UPI — Unified Payments Interface, India’s instant bank-to-bank payment system, useful because real payment should leave a visible trail.

EMI — Equated Monthly Installment, the fixed monthly payment people make on loans, appliances, phones, and other purchases that quietly sit on the chest like a polite brick.

SEO — Search Engine Optimization, the craft of making writing easier for search engines and readers to find.


Compress 20260609 172646 6015

The cruelest work is not free work. Free work at least has the decency to arrive naked. It says, “I am charity,” or “I am foolishness,” or “I am your cousin’s son needing help with his college project.” You may curse it, but you know what it is.

The dangerous thing is almost-paid work.

That is the thing I keep falling into.

It comes wearing shoes. It speaks English. It says “consulting.” It smells faintly of coffee, LinkedIn, and future respectability. It says, “Just help us now, once the payment comes through we will settle everything.” Then it sits on your chair, eats your time, borrows your brain, and leaves behind the most Bengali of all leftovers: promise.

Promise is light. It weighs nothing. That is why people can carry sacks of it.

I am fifty-one, in the southern fringe of Calcutta, in a rented life that does not have the luxury of poetic fog. The fan turns. The tea cools. The phone glows with messages from people who are always just about to pay. Somewhere a pressure cooker whistles in another flat. Somewhere a man is shouting into a phone about cement. Somewhere a political procession is blocking a road in the name of public good, which in Calcutta usually means the public will now take two hours to travel three kilometers and become philosophically advanced.

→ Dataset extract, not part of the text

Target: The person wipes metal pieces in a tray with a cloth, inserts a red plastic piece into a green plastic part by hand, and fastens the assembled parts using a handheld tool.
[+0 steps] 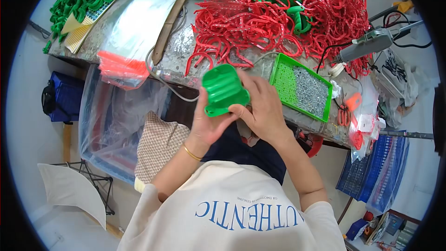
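Observation:
A curved green plastic part (224, 88) is held up in front of my body, near the table's front edge. My left hand (209, 123) grips it from below and the left side, with a bangle on the wrist. My right hand (262, 107) is on its right side, thumb against the lower right edge and the other fingers partly behind it. Just right of that hand sits a green tray (288, 82) with many small metal pieces (310, 92). Beyond the part lies a large heap of red curved plastic strips (246, 28).
Green plastic parts (88, 0) pile up at the back left. Clear plastic bags with red edges (123, 67) overhang the table's front. A grey soldering-iron-like tool (367, 44) on a stand, orange-handled scissors (344, 115) and cables are at the right. A plastic-lined bin (111, 125) stands below left.

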Available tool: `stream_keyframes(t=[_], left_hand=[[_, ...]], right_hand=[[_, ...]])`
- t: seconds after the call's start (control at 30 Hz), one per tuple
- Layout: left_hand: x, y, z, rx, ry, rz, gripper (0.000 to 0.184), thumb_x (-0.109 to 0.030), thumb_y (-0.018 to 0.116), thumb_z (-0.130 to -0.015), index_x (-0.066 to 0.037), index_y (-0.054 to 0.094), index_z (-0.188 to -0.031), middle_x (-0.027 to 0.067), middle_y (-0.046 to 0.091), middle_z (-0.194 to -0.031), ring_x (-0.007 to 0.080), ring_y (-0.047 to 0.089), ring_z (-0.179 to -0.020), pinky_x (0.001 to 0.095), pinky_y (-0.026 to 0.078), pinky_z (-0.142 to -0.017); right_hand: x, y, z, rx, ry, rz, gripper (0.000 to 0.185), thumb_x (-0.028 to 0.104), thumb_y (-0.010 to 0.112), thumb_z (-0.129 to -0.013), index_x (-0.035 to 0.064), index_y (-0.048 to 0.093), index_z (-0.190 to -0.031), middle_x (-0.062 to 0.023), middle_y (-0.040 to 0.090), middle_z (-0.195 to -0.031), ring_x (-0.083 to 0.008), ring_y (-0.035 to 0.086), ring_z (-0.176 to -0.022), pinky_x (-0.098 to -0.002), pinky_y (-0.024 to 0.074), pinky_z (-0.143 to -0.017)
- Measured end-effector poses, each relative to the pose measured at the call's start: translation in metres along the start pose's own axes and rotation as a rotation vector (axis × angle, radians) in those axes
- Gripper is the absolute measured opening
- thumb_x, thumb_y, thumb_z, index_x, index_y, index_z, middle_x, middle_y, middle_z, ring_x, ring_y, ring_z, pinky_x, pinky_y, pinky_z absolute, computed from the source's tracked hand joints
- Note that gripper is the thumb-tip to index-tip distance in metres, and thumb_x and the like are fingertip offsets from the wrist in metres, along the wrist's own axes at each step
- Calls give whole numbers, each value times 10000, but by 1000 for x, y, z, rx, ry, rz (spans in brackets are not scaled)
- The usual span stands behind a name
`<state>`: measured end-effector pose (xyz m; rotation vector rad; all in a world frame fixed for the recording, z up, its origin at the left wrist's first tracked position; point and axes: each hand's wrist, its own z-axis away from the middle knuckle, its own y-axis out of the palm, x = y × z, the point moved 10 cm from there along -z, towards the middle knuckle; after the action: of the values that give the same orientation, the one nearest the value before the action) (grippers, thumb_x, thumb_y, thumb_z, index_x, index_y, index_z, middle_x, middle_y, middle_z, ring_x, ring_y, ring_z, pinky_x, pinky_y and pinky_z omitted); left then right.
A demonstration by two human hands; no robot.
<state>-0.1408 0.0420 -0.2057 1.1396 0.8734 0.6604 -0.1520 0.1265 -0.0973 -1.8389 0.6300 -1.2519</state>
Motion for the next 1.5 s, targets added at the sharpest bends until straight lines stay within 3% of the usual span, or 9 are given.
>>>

Meanwhile I open the laptop.

Consulting.

Lovely word, no? It sounds like a man with expertise has been invited into a room because a difficult problem has developed and civilization needs him. In my case it often means sitting alone in a small room, applying experience earned in hospitals, research systems, databases, broken projects, American offices, Indian disappointments, and the long boring university of survival, while the other side pays me with fragrant air.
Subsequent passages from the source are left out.